Nothing but the lines from the one containing "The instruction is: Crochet" through the final line of the data should be repeated, and each must be exact.
══ Recorded information ══
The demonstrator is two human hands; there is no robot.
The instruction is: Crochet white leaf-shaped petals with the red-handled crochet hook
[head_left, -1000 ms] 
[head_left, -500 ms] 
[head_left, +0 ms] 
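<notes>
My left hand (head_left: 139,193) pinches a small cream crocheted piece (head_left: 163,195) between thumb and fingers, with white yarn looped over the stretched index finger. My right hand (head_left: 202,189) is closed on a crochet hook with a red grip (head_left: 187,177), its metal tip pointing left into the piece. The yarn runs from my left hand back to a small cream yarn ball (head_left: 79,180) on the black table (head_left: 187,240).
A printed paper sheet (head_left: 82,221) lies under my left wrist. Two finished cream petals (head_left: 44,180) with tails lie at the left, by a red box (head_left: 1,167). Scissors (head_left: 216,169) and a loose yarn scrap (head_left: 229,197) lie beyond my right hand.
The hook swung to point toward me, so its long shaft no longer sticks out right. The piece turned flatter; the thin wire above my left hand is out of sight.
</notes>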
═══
**Result:**
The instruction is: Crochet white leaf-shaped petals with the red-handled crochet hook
[head_left, -1000 ms] 
[head_left, -500 ms] 
[head_left, +0 ms] 
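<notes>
My left hand (head_left: 139,193) pinches a small cream crocheted piece (head_left: 163,195) between thumb and fingers, with white yarn looped over the stretched index finger. My right hand (head_left: 202,189) is closed on a crochet hook with a red grip (head_left: 187,177), its metal tip pointing left into the piece. The yarn runs from my left hand back to a small cream yarn ball (head_left: 79,180) on the black table (head_left: 187,240).
A printed paper sheet (head_left: 82,221) lies under my left wrist. Two finished cream petals (head_left: 44,180) with tails lie at the left, by a red box (head_left: 1,167). Scissors (head_left: 216,169) and a loose yarn scrap (head_left: 229,197) lie beyond my right hand.
The hook swung to point toward me, so its long shaft no longer sticks out right. The piece turned flatter; the thin wire above my left hand is out of sight.
</notes>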

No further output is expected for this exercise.